A call to the next World Health Organization’s Director General to work for a Global Treaty on the Human Right to Health

At the 70th annual World Health Assembly in May 2017, member states will vote in a new director general for the World Health Organization (WHO-DG), who will take office on 1 July 2017.

Currently there are six candidates for the post, four from Europe, and one each from Africa and Asia. They will face a tough task in proving to the world that the WHO is still competent in delivering global health, particularly given the criticism it received after 11,000 people died during the Ebola outbreak.

In mid-October a group of international experts issued a call to the next WHO-DG to work for a Global Treaty on the Human Right to Health as a matter of highest priority.  The rationale lies in the organisation’s main constitutional pillar, which is the right of everyone to the highest attainable standard of health.  WHO’s next leader should bring human rights to the forefront, ensuring the universal right to health.  The experts proposed a Framework Convention on Global Health (FCGH) should become the centrepiece of this endeavour.  It would usher in a new era of global health with justice—vast improvements in health outcomes, equitably distributed.

The group listed the following four problems with present governance for global health:

Pervasive structural deficiencies in national and global health systems are making them incapable of achieving global health with justice. These structures enable inequities to persist, fail to ensure accountability, and permit health and non-health sectors to undermine the right to health.

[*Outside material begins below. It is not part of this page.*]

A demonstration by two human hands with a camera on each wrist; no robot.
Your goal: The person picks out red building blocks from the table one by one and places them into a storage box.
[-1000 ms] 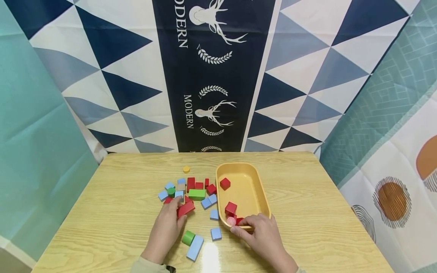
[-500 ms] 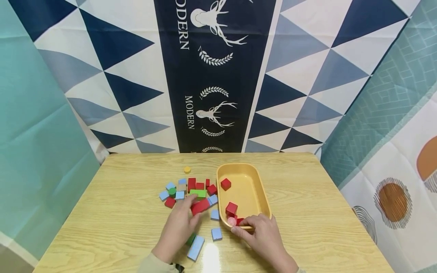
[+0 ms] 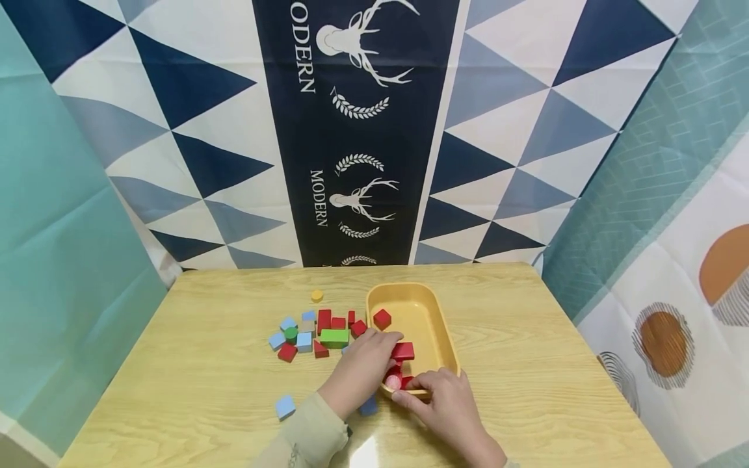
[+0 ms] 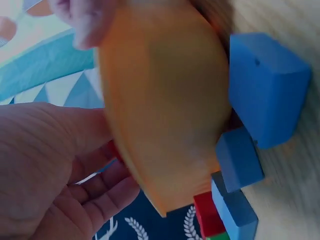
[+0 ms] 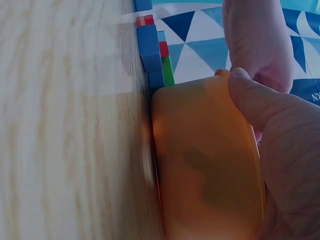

Vast disparities in wealth and political power leave impoverished countries and marginalised populations with far worse health outcomes than in wealthier states and among well-off populations. Income inequality and global threats (e.g. climate change, mass migrations) risk worsening disparities.  Legal frameworks and social practices perpetuate marginalisation of women, immigrants, indigenous people, and ethnic and sexual minorities.

Legal or political consequences are rarely imposed on state and non-state actors for non-compliance with global norms required under the International Health Regulations.  Nor have higher-income states offered international assistance required under that treaty.  Weak health systems and harmful travel restrictions resulted in a tragedy for west Africa during the Ebola outbreak, and deficient public health systems again amplify the harm from Zika.  Human rights accountability mechanisms are often ignored.

WHO has not vigorously engaged non-health sectors to defend the right to health.  Treaties on trade, investment, and intellectual property often undermine public health.  International financing co-operation is needed to reduce a 200-fold public health spending disparity between low-income and high-income countries.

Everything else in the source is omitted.